Although the listing contains pictures, reproduce only its text, exactly as written.

** Recorded data follows **

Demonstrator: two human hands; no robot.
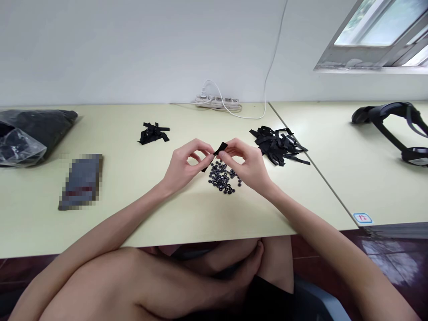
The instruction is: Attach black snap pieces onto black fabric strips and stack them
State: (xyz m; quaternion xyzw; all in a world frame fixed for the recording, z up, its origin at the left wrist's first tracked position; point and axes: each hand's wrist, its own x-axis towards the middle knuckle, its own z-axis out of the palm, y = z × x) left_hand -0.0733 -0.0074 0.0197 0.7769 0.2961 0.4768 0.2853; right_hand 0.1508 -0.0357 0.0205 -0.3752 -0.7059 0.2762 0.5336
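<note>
A short black fabric strip (220, 147) is pinched between my two hands, above the middle of the table. My left hand (187, 162) grips it with thumb and fingertips from the left, and one end pokes out below the thumb. From the right, my right hand (248, 164) pinches the same strip close to its upper end. Whether a button is also between the fingertips cannot be made out. Just under the hands lies a loose heap of small round dark buttons (221, 178), partly covered by the right fingers.
Black strips lie in a small pile (152, 133) at left and a larger pile (279, 143) at right. A plastic bag (36, 136), a blurred flat object (82, 182), a power strip (217, 102) with white cable, and a black headset (394, 129) surround the table (150, 227).
</note>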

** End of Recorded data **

### Problem solution:
Demonstrator: two human hands; no robot.
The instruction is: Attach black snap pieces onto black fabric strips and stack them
State: (xyz m; quaternion xyzw; all in a world frame fixed for the recording, z up, its origin at the left wrist's first tracked position; point and axes: each hand's wrist, its own x-axis towards the middle knuckle, its own z-axis out of the palm, y = z × x) left_hand -0.0733 -0.0074 0.0197 0.7769 0.2961 0.4768 0.2853; right_hand 0.1508 -0.0357 0.0205 -0.3752 -0.7059 0.2762 0.5336
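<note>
A short black fabric strip (220, 147) is pinched between my two hands, above the middle of the table. My left hand (187, 162) grips it with thumb and fingertips from the left, and one end pokes out below the thumb. From the right, my right hand (248, 164) pinches the same strip close to its upper end. Whether a button is also between the fingertips cannot be made out. Just under the hands lies a loose heap of small round dark buttons (221, 178), partly covered by the right fingers.
Black strips lie in a small pile (152, 133) at left and a larger pile (279, 143) at right. A plastic bag (36, 136), a blurred flat object (82, 182), a power strip (217, 102) with white cable, and a black headset (394, 129) surround the table (150, 227).
</note>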

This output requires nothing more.